Hail the golden girls
With ambition of eclipsing their previous medal-hunt record, hosts Bangladesh had virtually pinned all their hopes on the male athletes when the 11th South Asian Games got underway 12 days ago. However, it all came as a surprise as the female athletes grabbed gold to eventually take Bangladesh close to their target.
Except for athletics, swimming and shooting, female athletes got very little opportunity to compete in the regional sporting extravaganza in previous meetings. But this time the hosts have created good opportunity for the female athletes in badminton, table tennis, archery, kabaddi, karate, taekwondo and wushu, all these disciplines are less popular in Bangladesh compared to cricket, football and hockey.

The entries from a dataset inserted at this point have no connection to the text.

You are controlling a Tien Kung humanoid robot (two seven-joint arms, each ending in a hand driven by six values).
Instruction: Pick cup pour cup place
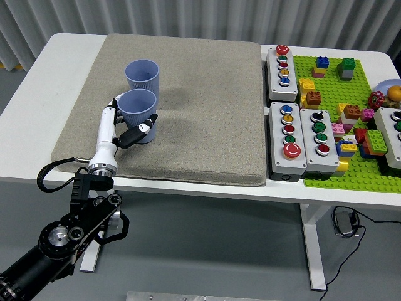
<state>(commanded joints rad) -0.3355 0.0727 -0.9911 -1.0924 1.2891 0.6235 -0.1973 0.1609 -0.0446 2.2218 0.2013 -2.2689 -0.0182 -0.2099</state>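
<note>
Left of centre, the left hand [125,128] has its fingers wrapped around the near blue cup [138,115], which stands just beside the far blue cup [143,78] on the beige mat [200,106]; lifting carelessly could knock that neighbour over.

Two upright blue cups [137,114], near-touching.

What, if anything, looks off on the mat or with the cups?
Nothing stands out. Both blue cups stand upright on the grey mat: the near cup with the left hand wrapped around it, the far cup just behind. No spill shows. The button boxes and bricks on the green baseplate lie to the right.
</note>
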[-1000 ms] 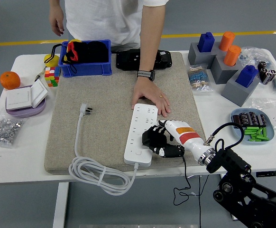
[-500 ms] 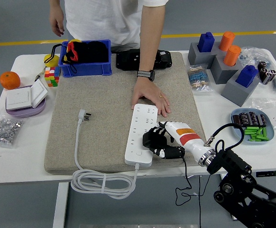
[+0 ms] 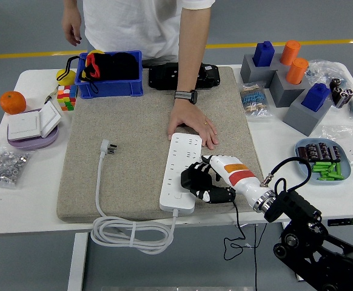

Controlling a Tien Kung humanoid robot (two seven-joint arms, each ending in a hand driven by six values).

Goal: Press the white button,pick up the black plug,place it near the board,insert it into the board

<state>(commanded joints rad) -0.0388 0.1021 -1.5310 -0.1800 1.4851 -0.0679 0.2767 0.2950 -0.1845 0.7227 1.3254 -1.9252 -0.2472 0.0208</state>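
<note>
Since a second ago the white cable (image 3: pixel 131 233) has slid off the near edge of the mat (image 3: pixel 134 130) and its white plug (image 3: pixel 107 147) has shifted a little nearer, while the right hand (image 3: pixel 216 177) has stayed put. Its fingers (image 3: pixel 219 193) are curled round the black plug (image 3: pixel 196 177), held over the near right part of the board (image 3: pixel 181 171). A person's hand (image 3: pixel 191 125) lies flat on the mat, touching the board's far end.

The white cable (image 3: pixel 131 233) now hangs lower over the tabletop (image 3: pixel 19 194) edge, its loops flatter, and its white plug (image 3: pixel 107 147) sits lower on the mat (image 3: pixel 134 151).
</note>
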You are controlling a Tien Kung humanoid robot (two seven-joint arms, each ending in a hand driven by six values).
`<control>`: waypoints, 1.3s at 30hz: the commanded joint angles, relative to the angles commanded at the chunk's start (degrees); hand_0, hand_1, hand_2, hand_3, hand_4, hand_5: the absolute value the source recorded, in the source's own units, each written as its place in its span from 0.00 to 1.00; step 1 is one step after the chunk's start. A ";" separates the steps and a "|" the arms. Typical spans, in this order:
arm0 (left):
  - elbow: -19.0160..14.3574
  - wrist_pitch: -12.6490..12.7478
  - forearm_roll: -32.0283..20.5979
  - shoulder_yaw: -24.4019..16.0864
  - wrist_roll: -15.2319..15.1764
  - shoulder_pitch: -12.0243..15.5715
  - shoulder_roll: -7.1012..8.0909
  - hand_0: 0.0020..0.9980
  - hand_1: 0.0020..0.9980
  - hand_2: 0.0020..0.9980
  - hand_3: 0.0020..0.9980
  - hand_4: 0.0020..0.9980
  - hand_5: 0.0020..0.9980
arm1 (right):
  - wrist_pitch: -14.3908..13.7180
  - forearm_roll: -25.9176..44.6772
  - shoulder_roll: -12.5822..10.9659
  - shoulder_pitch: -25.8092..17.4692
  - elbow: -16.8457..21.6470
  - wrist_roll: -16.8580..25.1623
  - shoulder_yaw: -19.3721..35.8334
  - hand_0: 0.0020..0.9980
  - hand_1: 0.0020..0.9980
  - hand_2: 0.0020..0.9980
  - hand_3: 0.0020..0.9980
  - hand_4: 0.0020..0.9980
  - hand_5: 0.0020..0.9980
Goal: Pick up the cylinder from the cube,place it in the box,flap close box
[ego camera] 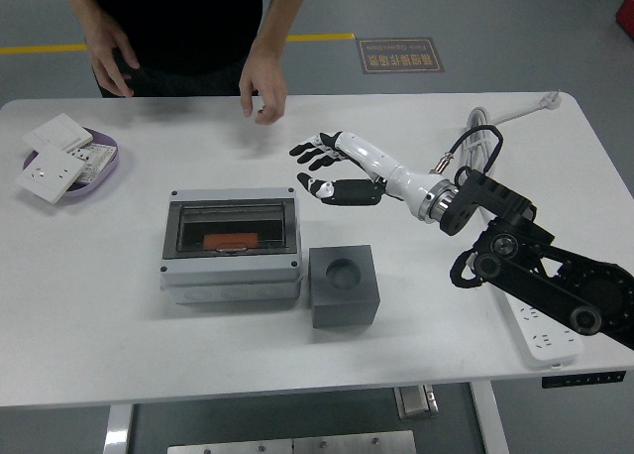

Prior to these Games, Bangladesh's golden girls -- Kazi Shahana Parvin and Sabrina Sultana -- had only been confined to shooting, but the scenario has changed drastically this time around with girls bringing gold in diverse disciplines such as karate, taekwondo and wushu, apart from the goldmine of shooting.
Bangladesh's female athletes, most of whom come from low-income families, did an excellent job to win medals in the Games and made the nation proud even though they are less than half (101) in numbers compared to the male contingent (231).
The hosts had pinned high expectations on shooter Sharmin Akhter Ratna, karatekas Jaw U Pru, swimmer Dolly Akhter, hurdler Sumita Rani along with male athletes -- shooter Asif Hossain Khan, swimmer Rubel Rana, weightlifter Hamidul Islam, golfer Jamal Hossain Mollah, high jumper Sajib Hossain, judokas Habibur Rahman, Sushil Chandra Mohanta, boxers Nadim Hossain, Abdur Rahim and wrestler Billal Hossain.
The gold spree started with shooter Ratna and ended with katareka Moreom Khatun Bipasha.
Ratna and karateka Jaw U Pru kept their pledges but some female athletes, who were out of the focus even at the official press briefing before the start of the Games, pulled off unexpected results to hog the limelight from the word go and put their male counterparts behind.
Of the 18 gold medals Bangladesh so far have grabbed, eight came through the female athletes, who grabbed the opportunity with both hands to prove that they are very much capable of doing good on the international stage.
Besides the golden girls, some other female athletes went close to winning gold for the nation, but luck was not on their side and they had to be content with silver medals.
Hurdler Sumita Rani lost to an Indian by hundredth of a second in photo finish while swimmer Mahfuza Khatun also saw gold slip through her grasp only for 0.14 microseconds. Both of them could have been Bangladesh's first female sprinter and swimmer to win gold in international circuit.
"What I believe is that female athletes were serious during their long-term practice and were also determined to do well in the Games. Besides their eagerness to do something for the nation has inspired them a lot which I think was the main reason behind their success," said Hamida Begum, former National Sports Council assistant director and former athlete.
Another former athlete and national awards winner Qumrun Nahar Dana said the female athletes grabbed the opportunity with both hands through their individual skills.
"Except two or three disciplines, there was very little room to perform for the female athletes earlier but this time around they were given enough space to prove themselves and they did not fail to show their potential," Dana said. "The results of the female athletes could have been even better had the organisers provided them with more practice matches as well as finished the venues much before the start of the Games."
Nevertheless, it is now evident that long-term training can bring good results. The gold medalists and the female organisers urged the authorities concerned to continue with the training as well as ensure their future.
"It will be a momentary success if the government does not continue with the training after the completion of the Games. Besides, the authorities concerned have to resume the school, college and university competitions chasing in on the SA Games success as well as creating more jobs in the government sectors," urged Dana, who, however, did not feel comfortable to get her two children involved in sports thinking about their future.
"Nowadays, female athletes are coming from low-income groups and we should change this trend. Only the government can change it through creating more jobs opportunities for the athletes," opined Dana.
The golden girls are Sharmin Akhter Ratna, Syeda Sadia Sultana, Tripti Datta (shooting team event), Sharmin Akhter Ratna (individual event), Eti Islam (U-52 kg Wushu), Jaw U Pru (karate individual kata event), Moreom Khatun Bipasha (karate 45kg), Jaw U Pru, Munni Khanom and U Chinu Marma (karate team kata) Sharmin Farjana Rumi (Teakwondo) Shammi Akhter (Taekwondo).
Silver girls are Sumita Rani (100m hurdles), Mahfuza Khatun (50m and 100m breaststroke),Sayeda Sadia Sultana (10m air rifles), Sumita, Jasmin Akther, Shamsun Nahar Chumki and Ishrat Jahan Chumki (4X100m relay), Sabrina Sultna, Trippti Datta and Sharmin Silpa (50m Rifles 3 position team event).